Task brief →
Transcribe all of the data exactly, leaving nothing out.

Input data →

* * *

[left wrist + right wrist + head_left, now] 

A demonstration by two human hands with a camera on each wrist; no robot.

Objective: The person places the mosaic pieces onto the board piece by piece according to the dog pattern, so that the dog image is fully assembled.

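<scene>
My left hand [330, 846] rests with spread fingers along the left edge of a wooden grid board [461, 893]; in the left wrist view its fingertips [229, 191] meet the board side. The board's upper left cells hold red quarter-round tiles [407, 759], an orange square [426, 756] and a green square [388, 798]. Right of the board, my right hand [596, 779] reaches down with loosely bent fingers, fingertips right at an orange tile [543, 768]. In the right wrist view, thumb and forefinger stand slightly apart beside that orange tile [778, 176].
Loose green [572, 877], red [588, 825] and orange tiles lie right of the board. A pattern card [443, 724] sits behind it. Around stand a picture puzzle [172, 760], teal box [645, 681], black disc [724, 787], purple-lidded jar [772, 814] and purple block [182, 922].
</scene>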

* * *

Solution →
[left wrist + right wrist + head_left, now] 

A demonstration by two human hands with a camera on each wrist; no robot.

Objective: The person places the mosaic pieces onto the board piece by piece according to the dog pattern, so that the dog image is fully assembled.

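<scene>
My left hand [330, 846] rests with spread fingers along the left edge of a wooden grid board [461, 893]; in the left wrist view its fingertips [229, 191] meet the board side. The board's upper left cells hold red quarter-round tiles [407, 759], an orange square [426, 756] and a green square [388, 798]. Right of the board, my right hand [596, 779] reaches down with loosely bent fingers, fingertips right at an orange tile [543, 768]. In the right wrist view, thumb and forefinger stand slightly apart beside that orange tile [778, 176].
Loose green [572, 877], red [588, 825] and orange tiles lie right of the board. A pattern card [443, 724] sits behind it. Around stand a picture puzzle [172, 760], teal box [645, 681], black disc [724, 787], purple-lidded jar [772, 814] and purple block [182, 922].
</scene>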

The submitted response is complete.